Task brief –
Nothing in the entries should change; repeat them exactly.

***** Dataset records *****

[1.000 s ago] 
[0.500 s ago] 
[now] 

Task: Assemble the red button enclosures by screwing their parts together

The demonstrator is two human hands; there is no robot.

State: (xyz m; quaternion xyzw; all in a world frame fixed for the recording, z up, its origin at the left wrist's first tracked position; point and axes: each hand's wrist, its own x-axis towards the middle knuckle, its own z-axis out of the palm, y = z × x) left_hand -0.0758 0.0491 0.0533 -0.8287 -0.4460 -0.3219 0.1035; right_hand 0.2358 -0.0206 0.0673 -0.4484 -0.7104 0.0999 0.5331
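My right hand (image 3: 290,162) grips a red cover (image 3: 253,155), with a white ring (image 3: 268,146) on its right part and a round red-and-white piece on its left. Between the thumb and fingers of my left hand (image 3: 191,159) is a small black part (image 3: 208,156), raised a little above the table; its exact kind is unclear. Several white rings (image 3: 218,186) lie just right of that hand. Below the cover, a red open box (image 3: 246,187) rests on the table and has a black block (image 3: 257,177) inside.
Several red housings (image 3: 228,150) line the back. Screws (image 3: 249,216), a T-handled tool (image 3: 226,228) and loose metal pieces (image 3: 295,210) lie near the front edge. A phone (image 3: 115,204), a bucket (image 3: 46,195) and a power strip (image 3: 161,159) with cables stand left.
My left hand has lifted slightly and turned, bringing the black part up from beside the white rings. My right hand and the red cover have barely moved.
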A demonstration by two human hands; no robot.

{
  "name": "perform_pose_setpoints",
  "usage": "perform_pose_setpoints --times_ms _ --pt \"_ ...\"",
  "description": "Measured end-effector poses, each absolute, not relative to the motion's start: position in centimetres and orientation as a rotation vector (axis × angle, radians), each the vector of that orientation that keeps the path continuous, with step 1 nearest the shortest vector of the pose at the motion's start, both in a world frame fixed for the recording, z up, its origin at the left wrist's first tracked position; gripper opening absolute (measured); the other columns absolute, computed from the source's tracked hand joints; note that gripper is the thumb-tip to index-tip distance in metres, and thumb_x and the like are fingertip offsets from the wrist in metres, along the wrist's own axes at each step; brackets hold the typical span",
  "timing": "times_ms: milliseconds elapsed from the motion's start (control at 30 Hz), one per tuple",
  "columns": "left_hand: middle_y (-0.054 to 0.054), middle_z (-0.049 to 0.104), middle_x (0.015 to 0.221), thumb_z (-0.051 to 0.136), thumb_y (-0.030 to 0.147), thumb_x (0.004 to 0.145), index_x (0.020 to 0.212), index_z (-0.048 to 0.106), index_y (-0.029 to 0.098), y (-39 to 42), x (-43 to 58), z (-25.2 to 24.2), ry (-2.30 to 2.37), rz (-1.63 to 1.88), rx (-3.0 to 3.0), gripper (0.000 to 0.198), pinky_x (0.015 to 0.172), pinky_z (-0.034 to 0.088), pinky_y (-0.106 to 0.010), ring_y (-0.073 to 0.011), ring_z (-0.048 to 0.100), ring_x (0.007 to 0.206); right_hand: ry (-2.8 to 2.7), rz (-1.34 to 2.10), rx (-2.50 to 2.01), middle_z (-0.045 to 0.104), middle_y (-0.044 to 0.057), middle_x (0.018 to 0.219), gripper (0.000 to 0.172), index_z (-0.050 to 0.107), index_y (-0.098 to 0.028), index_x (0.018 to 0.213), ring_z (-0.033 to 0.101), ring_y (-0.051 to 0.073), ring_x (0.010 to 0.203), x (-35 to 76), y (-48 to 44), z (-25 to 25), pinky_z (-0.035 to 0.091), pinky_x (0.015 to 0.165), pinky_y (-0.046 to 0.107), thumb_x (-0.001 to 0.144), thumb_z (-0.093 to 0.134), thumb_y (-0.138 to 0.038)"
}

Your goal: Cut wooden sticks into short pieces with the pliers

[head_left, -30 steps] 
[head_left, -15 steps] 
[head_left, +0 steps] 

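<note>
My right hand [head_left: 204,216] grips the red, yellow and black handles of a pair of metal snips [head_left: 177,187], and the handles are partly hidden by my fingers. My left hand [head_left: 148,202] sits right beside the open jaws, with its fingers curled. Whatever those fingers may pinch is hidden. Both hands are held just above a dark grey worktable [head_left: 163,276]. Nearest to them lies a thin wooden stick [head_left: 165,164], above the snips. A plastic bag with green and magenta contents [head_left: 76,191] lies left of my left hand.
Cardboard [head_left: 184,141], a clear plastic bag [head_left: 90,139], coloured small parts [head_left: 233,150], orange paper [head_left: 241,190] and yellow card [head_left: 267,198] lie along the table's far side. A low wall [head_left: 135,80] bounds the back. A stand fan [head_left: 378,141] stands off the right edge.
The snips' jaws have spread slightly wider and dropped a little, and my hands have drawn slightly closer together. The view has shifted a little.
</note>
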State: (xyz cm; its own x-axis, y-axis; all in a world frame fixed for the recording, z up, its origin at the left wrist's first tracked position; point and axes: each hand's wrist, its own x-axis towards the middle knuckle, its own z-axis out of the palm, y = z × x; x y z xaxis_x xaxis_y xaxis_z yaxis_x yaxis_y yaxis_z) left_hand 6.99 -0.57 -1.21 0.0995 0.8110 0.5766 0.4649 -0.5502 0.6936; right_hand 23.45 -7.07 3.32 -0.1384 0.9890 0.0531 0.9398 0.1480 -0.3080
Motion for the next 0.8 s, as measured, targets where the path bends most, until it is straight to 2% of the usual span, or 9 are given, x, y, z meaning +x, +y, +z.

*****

Answer section –
[1.000 s ago] 
[0.500 s ago] 
[now] 

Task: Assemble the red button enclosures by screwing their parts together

The demonstrator is two human hands; there is no robot.

State: (xyz m; quaternion xyzw; all in a world frame fixed for the recording, z up, its origin at the left wrist's first tracked position; point and axes: each hand's wrist, its own x-axis towards the middle knuckle, its own z-axis out of the palm, y = z × x) left_hand -0.0758 0.0491 0.0533 -0.8287 -0.4460 -0.3219 0.1035; right_hand 0.2358 -0.0206 0.0673 -0.4484 -0.7104 0.0999 0.5331
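My right hand (image 3: 290,162) grips a red cover (image 3: 253,155), with a white ring (image 3: 268,146) on its right part and a round red-and-white piece on its left. Between the thumb and fingers of my left hand (image 3: 191,159) is a small black part (image 3: 208,156), raised a little above the table; its exact kind is unclear. Several white rings (image 3: 218,186) lie just right of that hand. Below the cover, a red open box (image 3: 246,187) rests on the table and has a black block (image 3: 257,177) inside.
Several red housings (image 3: 228,150) line the back. Screws (image 3: 249,216), a T-handled tool (image 3: 226,228) and loose metal pieces (image 3: 295,210) lie near the front edge. A phone (image 3: 115,204), a bucket (image 3: 46,195) and a power strip (image 3: 161,159) with cables stand left.
My left hand has lifted slightly and turned, bringing the black part up from beside the white rings. My right hand and the red cover have barely moved.
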A demonstration by two human hands; no robot.

{
  "name": "perform_pose_setpoints",
  "usage": "perform_pose_setpoints --times_ms _ --pt \"_ ...\"",
  "description": "Measured end-effector poses, each absolute, not relative to the motion's start: position in centimetres and orientation as a rotation vector (axis × angle, radians), each the vector of that orientation that keeps the path continuous, with step 1 nearest the shortest vector of the pose at the motion's start, both in a world frame fixed for the recording, z up, its origin at the left wrist's first tracked position; gripper opening absolute (measured); the other columns absolute, computed from the source's tracked hand joints; note that gripper is the thumb-tip to index-tip distance in metres, and thumb_x and the like are fingertip offsets from the wrist in metres, along the wrist's own axes at each step; brackets hold the typical span",
  "timing": "times_ms: milliseconds elapsed from the motion's start (control at 30 Hz), one per tuple",
  "columns": "left_hand: middle_y (-0.054 to 0.054), middle_z (-0.049 to 0.104), middle_x (0.015 to 0.221), thumb_z (-0.051 to 0.136), thumb_y (-0.030 to 0.147), thumb_x (0.004 to 0.145), index_x (0.020 to 0.212), index_z (-0.048 to 0.106), index_y (-0.029 to 0.098), y (-39 to 42), x (-43 to 58), z (-25.2 to 24.2), ry (-2.30 to 2.37), rz (-1.63 to 1.88), rx (-3.0 to 3.0), gripper (0.000 to 0.198), pinky_x (0.015 to 0.172), pinky_z (-0.034 to 0.088), pinky_y (-0.106 to 0.010), ring_y (-0.073 to 0.011), ring_z (-0.048 to 0.100), ring_x (0.007 to 0.206); right_hand: ry (-2.8 to 2.7), rz (-1.34 to 2.10), rx (-2.50 to 2.01), middle_z (-0.045 to 0.104), middle_y (-0.044 to 0.057), middle_x (0.018 to 0.219), gripper (0.000 to 0.172), index_z (-0.050 to 0.107), index_y (-0.098 to 0.028), index_x (0.018 to 0.213), ring_z (-0.033 to 0.101), ring_y (-0.051 to 0.073), ring_x (0.010 to 0.203), x (-35 to 76), y (-48 to 44), z (-25 to 25), pinky_z (-0.035 to 0.091), pinky_x (0.015 to 0.165), pinky_y (-0.046 to 0.107), thumb_x (-0.001 to 0.144), thumb_z (-0.093 to 0.134), thumb_y (-0.138 to 0.038)"
}

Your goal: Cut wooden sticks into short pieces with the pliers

[head_left, -30 steps] 
[head_left, -15 steps] 
[head_left, +0 steps] 

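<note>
My right hand [head_left: 204,216] grips the red, yellow and black handles of a pair of metal snips [head_left: 177,187], and the handles are partly hidden by my fingers. My left hand [head_left: 148,202] sits right beside the open jaws, with its fingers curled. Whatever those fingers may pinch is hidden. Both hands are held just above a dark grey worktable [head_left: 163,276]. Nearest to them lies a thin wooden stick [head_left: 165,164], above the snips. A plastic bag with green and magenta contents [head_left: 76,191] lies left of my left hand.
Cardboard [head_left: 184,141], a clear plastic bag [head_left: 90,139], coloured small parts [head_left: 233,150], orange paper [head_left: 241,190] and yellow card [head_left: 267,198] lie along the table's far side. A low wall [head_left: 135,80] bounds the back. A stand fan [head_left: 378,141] stands off the right edge.
The snips' jaws have spread slightly wider and dropped a little, and my hands have drawn slightly closer together. The view has shifted a little.
</note>
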State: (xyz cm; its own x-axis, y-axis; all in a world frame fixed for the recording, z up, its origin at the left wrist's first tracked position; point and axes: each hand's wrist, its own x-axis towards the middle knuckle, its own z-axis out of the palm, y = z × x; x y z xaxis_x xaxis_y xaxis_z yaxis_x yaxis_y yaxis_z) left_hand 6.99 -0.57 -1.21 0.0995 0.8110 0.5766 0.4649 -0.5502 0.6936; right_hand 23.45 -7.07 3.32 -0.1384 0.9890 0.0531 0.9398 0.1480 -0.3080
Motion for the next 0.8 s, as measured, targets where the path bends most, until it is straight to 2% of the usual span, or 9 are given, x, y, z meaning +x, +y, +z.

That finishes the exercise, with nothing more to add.